Read the records beneath this task and copy every line that contains the string "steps".
★ ★ ★ ★ ★
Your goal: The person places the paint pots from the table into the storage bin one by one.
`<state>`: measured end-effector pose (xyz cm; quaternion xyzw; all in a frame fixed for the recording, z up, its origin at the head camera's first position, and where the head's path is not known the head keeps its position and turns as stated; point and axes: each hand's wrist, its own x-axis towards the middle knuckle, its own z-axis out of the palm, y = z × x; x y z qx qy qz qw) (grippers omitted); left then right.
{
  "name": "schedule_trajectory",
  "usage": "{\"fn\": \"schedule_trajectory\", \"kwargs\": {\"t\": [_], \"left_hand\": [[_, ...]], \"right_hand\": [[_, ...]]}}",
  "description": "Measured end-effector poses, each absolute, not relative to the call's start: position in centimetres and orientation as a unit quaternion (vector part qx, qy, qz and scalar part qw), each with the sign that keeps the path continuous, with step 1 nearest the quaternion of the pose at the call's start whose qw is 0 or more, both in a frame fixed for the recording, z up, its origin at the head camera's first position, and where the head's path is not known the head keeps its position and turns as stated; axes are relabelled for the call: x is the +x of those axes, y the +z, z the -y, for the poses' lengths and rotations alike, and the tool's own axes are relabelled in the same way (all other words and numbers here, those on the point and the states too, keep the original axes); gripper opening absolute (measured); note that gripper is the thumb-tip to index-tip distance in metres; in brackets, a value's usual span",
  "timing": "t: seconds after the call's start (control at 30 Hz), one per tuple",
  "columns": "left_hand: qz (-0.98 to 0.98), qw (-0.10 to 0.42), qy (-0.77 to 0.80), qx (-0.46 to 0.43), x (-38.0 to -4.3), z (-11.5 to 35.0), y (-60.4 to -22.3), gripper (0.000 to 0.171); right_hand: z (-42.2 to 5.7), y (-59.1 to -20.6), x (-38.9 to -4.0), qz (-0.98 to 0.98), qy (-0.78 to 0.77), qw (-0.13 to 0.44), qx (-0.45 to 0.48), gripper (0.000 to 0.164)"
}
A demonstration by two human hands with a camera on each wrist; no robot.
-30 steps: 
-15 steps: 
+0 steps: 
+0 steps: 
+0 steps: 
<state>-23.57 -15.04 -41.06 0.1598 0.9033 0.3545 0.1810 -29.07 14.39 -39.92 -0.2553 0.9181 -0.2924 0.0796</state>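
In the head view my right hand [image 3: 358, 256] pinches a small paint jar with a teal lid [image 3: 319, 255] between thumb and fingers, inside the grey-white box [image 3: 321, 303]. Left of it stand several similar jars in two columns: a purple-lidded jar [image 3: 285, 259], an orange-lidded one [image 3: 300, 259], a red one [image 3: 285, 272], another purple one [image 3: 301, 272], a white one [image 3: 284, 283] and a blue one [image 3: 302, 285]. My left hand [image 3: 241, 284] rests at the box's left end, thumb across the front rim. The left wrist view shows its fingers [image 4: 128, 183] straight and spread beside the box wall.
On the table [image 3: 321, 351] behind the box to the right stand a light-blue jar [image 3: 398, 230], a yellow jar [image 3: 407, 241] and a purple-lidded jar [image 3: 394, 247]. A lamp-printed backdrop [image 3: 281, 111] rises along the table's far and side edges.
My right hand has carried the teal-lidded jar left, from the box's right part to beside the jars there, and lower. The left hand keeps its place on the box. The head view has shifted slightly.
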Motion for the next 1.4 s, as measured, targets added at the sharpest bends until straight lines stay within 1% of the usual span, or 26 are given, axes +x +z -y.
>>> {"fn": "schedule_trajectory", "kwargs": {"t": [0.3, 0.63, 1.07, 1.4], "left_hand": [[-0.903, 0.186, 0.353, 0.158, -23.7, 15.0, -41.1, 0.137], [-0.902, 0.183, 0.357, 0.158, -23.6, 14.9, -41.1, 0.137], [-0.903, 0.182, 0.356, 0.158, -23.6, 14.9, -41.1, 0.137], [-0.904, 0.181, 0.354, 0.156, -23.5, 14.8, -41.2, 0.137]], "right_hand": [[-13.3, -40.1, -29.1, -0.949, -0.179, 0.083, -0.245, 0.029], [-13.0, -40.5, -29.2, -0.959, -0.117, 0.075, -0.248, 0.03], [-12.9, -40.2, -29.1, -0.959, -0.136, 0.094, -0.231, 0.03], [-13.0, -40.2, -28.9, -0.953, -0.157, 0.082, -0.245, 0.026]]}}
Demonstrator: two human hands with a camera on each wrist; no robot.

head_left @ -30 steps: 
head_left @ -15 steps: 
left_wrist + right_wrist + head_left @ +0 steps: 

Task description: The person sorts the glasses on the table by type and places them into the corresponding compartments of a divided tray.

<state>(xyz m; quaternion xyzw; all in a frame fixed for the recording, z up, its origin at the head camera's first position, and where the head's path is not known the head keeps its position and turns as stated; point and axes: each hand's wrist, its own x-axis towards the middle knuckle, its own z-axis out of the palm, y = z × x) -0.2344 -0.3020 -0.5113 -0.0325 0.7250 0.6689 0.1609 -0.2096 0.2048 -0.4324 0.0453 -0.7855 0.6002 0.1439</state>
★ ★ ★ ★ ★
**PROBLEM SOLUTION:**
-30 steps: 
-15 steps: 
+0 steps: 
+0 steps: 
+0 steps: 
head_left @ -30 steps: 
head_left @ -15 steps: 
left_wrist + right_wrist + head_left @ +0 steps: 

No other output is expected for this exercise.